Abbreviations used in the schemes generally follow conventions used in the art. Chemical abbreviations used in the specification and examples are defined as follows: Et3N or TEA for trimethylamine; iPrNEt2 or DIPEA or DIEA for diisopropylethylamine; THF for tetrahydrfuran; DME for 1,2-dimethoxyethane; MeOH for methanol; EtOH for ethanol; HCTU for 1-[bis(dimethylamino)methylen]-5-chlorobenzotriazolium 3-oxide hexafluorophosphate or N,N,N′,N′-tetramethyl-O-(6-chloro-1H-benzotriazol-1-yl)uronium hexafluorophosphate; HATU for 1-[bis(dimethylamino)methylene]-1H-1,2,3-triazolo[4,5-b]pyridinium 3-oxid hexafluorophosphate or N-[(dimethylamino)-1H-1,2,3-triazolo-[4,5-b]pyridin-1-ylmethylene]-N-methylmethanaminium hexafluorophosphate N-oxide; HOBt for 1-hydroxybenzotriazole hydrate; DMF for N,N-dimethylformamide; min or mins for minutes; h or hr or hrs for hours; ACN or MCCN for acetonitrile; rt″ for room temperature or retention time (context will dictate); TFA for trifluoroacetic acid; EtOAc for ethyl acetate; and DTT for dithiothreitol (Cleland's reagent).

Example 1—BMT-001

Example 1 (BMT-001) was prepared according to the procedure described in WO2014/151634.

Example 2—BMT-002

(Diazomethyl)trimethylsilane (0.079 mL, 2M in ether) was added into a solution of Example 1 (100 mg) in 2 mL of THF/MeOH (4/1). The reaction was stirred at room temperature for 24 hours. After all the solvents were removed under vacuum, the residue was purified by the preparative HPLC to provide the desired product.

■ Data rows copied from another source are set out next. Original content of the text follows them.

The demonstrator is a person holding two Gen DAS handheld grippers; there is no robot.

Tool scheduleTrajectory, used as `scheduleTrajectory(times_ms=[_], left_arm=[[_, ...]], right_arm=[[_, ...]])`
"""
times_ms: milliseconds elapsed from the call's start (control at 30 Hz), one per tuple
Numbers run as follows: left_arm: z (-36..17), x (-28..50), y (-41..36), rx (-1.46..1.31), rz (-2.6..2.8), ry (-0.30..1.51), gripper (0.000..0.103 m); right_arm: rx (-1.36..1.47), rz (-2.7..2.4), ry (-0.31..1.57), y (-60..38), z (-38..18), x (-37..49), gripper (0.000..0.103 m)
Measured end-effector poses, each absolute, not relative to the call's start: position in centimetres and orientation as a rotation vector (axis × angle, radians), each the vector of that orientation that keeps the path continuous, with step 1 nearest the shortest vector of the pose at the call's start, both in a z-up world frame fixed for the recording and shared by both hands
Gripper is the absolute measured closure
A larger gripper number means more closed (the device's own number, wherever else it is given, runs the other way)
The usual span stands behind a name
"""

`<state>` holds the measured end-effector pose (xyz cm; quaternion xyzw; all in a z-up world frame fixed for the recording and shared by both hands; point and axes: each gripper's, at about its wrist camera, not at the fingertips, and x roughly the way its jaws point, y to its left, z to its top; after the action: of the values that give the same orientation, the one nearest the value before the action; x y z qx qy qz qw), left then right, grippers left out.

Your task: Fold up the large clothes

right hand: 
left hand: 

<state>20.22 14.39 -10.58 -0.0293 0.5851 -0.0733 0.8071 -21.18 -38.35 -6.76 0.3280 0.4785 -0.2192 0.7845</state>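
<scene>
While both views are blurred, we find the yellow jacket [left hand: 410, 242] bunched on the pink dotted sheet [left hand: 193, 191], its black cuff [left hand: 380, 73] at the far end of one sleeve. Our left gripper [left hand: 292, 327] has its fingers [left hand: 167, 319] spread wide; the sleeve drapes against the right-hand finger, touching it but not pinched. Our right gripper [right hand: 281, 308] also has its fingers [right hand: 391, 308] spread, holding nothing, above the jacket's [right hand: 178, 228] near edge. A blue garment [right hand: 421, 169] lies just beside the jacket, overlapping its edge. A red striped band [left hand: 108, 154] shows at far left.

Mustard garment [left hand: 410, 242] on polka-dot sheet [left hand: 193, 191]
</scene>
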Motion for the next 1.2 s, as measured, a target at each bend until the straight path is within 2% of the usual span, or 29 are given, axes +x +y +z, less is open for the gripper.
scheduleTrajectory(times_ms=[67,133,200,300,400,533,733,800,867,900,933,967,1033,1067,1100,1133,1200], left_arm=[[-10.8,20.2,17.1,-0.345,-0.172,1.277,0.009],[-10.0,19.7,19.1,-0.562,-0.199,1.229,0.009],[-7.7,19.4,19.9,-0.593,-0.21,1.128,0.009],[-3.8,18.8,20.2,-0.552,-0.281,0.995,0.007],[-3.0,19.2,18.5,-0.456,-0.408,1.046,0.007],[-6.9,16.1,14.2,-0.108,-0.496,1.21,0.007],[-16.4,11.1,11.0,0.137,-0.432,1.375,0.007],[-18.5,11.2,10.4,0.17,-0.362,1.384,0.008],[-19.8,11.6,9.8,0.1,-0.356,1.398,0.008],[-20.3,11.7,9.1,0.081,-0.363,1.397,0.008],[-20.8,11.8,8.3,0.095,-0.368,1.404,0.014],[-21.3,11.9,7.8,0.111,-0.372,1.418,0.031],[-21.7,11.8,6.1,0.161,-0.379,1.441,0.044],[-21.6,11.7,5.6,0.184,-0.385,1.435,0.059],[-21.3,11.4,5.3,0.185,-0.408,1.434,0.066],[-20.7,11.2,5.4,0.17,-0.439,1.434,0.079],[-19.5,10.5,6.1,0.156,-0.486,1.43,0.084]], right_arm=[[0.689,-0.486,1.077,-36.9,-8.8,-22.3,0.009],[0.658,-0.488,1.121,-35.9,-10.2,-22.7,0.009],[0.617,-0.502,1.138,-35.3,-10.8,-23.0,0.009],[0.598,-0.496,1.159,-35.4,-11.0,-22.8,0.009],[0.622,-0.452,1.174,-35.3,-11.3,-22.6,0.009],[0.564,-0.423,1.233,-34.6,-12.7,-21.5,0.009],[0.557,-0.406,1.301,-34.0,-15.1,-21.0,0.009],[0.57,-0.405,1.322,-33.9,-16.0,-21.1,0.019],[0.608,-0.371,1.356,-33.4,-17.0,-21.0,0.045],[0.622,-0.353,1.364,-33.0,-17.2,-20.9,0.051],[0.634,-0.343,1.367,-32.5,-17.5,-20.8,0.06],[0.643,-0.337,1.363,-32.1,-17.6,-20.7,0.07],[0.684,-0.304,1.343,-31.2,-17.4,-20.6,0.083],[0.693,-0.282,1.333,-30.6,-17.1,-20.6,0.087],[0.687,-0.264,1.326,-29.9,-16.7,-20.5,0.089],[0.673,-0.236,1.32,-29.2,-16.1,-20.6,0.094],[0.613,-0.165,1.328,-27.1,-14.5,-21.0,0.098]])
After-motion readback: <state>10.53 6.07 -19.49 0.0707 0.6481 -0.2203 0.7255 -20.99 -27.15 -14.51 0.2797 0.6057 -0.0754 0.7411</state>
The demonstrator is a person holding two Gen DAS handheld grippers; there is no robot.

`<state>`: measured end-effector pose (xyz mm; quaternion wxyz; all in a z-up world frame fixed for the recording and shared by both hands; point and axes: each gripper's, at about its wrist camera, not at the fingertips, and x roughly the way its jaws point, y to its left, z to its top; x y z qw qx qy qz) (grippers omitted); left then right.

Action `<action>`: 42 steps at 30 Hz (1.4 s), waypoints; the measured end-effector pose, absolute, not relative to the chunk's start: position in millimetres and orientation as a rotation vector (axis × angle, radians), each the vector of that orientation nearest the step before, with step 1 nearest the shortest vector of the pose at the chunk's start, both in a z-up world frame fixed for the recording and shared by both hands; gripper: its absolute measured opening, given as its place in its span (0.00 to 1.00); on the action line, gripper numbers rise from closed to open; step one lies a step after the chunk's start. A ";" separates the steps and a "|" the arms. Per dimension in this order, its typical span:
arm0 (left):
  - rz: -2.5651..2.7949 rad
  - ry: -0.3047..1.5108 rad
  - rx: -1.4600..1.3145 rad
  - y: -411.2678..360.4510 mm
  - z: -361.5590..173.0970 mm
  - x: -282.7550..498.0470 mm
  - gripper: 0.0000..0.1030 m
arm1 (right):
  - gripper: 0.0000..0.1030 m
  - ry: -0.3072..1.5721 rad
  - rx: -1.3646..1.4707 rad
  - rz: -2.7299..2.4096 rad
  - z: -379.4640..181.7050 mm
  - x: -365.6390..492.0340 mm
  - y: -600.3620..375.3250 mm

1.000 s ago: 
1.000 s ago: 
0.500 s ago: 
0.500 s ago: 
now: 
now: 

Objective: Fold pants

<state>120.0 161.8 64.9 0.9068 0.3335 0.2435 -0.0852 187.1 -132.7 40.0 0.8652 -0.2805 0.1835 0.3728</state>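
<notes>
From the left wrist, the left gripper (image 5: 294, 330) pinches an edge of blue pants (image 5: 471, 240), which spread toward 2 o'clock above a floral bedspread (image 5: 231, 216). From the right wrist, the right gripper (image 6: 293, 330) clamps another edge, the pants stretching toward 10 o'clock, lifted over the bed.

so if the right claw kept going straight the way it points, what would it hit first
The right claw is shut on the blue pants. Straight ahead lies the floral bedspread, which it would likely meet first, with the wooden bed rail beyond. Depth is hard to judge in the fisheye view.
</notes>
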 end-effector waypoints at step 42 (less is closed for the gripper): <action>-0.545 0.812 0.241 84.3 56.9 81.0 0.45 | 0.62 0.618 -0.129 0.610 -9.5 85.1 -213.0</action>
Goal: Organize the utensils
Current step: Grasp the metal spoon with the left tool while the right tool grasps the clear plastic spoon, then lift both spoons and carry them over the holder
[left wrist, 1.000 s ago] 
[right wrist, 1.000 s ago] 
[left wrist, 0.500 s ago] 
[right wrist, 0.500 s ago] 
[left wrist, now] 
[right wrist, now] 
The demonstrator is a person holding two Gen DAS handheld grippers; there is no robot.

General Procedure for Compound Preparation:

A mixture of Example 1 (BMT-001) or Example 2 (BMT-0002) (1 eq.), the appropriate electrophile (1-20 eq.) and Et3N or iPr2NEt (0-200 eq.) in THF, dioxane, DME, MeOH, or EtOH was stirred at room temperature to 100° C. for 0.5 to 48 hours, then quenched with methanol or water. After the solvents were removed under vacuum, the residue was purified by the preparative HPLC to give the compound.

Alternative Procedure I for Compound Preparation

Et3N or iPr2NEt (1-200 eq.) was added into a solution of the appropriate electrophile (1-20 eq.), HCTU, HATU, or HOBt (1-20 eq.) in DMF, THF, dioxane, or DME. After the mixture was stirred at room temperature for 24 h, Example 1 (BMT-001) or Example 2 (BMT-002) (1 eq.) was added. The reaction was then stirred at room temperature to 100° C. for 0.5 to 48 hours, then quenched with methanol or water. After the solvents were removed under vacuum, the residue was purified by the preparative HPLC to give the compound.

Alternative Procedure II for Compound Preparation

A mixture of Example 1 or Example 2 (1 eq.), the first electrophile (1-20 eq.), and Et3N or iPr2NEt (0-200 eq.) in THF, dioxane, DME, MeOH, or EtOH was stirred at room temperature to 100° C. for 0.5 to 48 hours. Then, the second electrophile (1-20 eq.) was added and the resulting mixture was stirred at room temperature to 100° C. for 0.5 to 48 hours, then quenched with methanol or water. After the solvents were removed under vacuum, the residue was purified by preparative HPLC to give the compound.

The compounds shown below were prepared from Example 1 (BMT-001) or Example 2 (BMT-002) using the procedures described above.

Following the above procedures, the following compounds were prepared:

Lengthy table referenced here US20220389061A1-20221208-T00001 Please refer to the end of the specification for access instructions.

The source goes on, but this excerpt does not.